Disclaimer
DARPA is releasing these files in the public domain to stimulate further research. Their release implies no obligation or desire to support additional work in this space. The data is released as-is. DARPA makes no warranties as to the correctness, accuracy, or usefulness of the released data. In fact, since the data was produced by research prototypes, it is practically guaranteed to be imperfect. Nonetheless, as this data represents a very large repository of semantically rich and structured data, DARPA believes that it is in the best interests of the Department of Defense and the research community to make them freely available.
Distribution Statement A: Approved for public release. Distribution is unlimited.
OpTC Overview
Operationally Transparent Cyber (OpTC) was a DARPA transition pilot activity funded under Boston Fusion Corp.'s (BFC) Cyber APT Scenarios for Enterprise Systems (CASES) project. The main goal of the pilot was to determine if technology developed under the DARPA Transparent Computing (TC) program could scale up to one thousand clients while maintaining detection performance. Boston Fusion along with two performers from the TC program (Five Directions and BAE) developed the OpTC prototype. Provatek joined the team to serve as test coordinator, conducting scaling and detection tests in 2019. This data set represents a subset of collection from that activity.
OpTC was evaluated at the National Cyber Range (NCR), which provided a well-instrumented facility to measure the impact of the system on network and client machine bandwidth, disk, and memory usage. Client machines created using VMware were programmed to complete general tasks such as creating, editing, and deleting presentations and text documents; sending, receiving, and downloading attachments from emails; browsing various websites; and mimicking generic daily user activities.
Each client machine in the NCR evaluations was equipped with an Acuity Intelligent Agent (AIA) sensor developed by Five Directions. This sensor sends real time, system-level data to servers equipped with Acuity Translator (AT) software, also developed by Five Directions.
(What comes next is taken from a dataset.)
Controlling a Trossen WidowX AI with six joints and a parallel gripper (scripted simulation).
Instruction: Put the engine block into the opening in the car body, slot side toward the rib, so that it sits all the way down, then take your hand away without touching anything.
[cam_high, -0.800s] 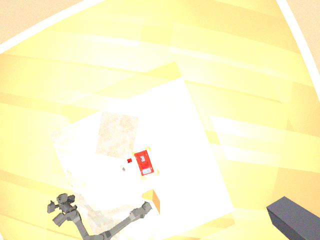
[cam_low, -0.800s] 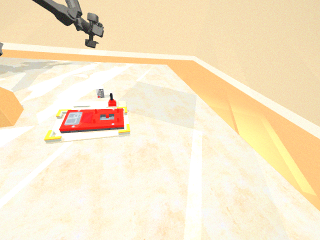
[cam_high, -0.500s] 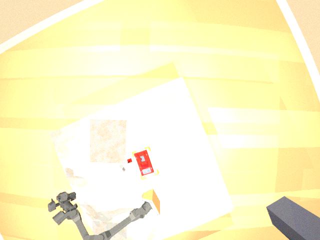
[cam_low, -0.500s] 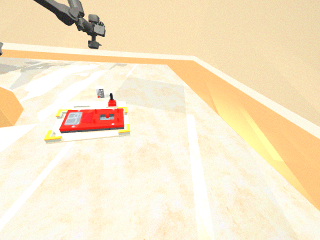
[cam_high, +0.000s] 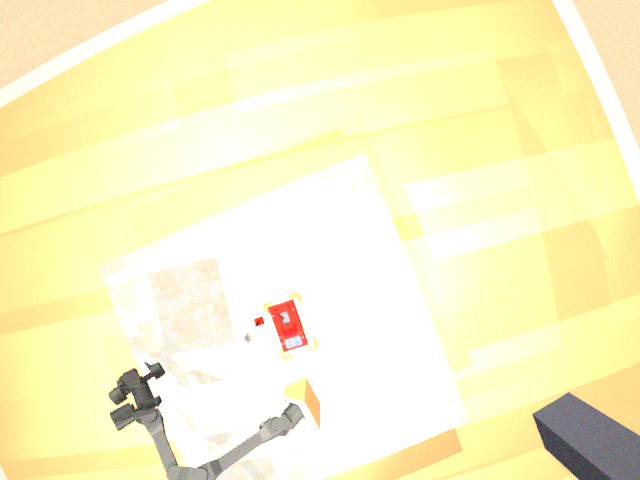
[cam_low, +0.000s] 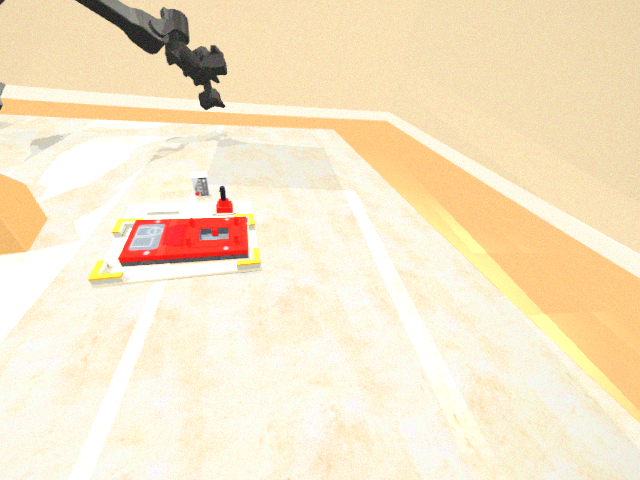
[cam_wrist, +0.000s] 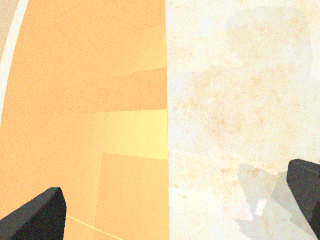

The Acuity Translator servers compile co-related events into aggregate messages and forwards the contents to Rapid Infiltration and Prevention of Exfiltration (RIPE) translators developed by BAE. The messages then undergo additional refinement before being sent to the RIPE Data Analytics Engine, which generates a network topology graph that may be queried to identify advanced persistent threat (APT) activity.
The OpTC team collected the data in this release over three days, during which the number of clients varied from five hundred to one thousand. Working with five hundred clients tended to be more convenient in terms of the amount of time it took to bring up the system and manage the instrumentation. During the three-day evaluation event, randomly chosen machines were attacked, compromised, and used to perform additional attacks on other network clients. All event data was recorded for post-event analysis with ground truth data on attack insertions documented.
The dataset consists of four main directories, each containing a single file per client. These files are sorted by event time and labeled based on data provided by the red team.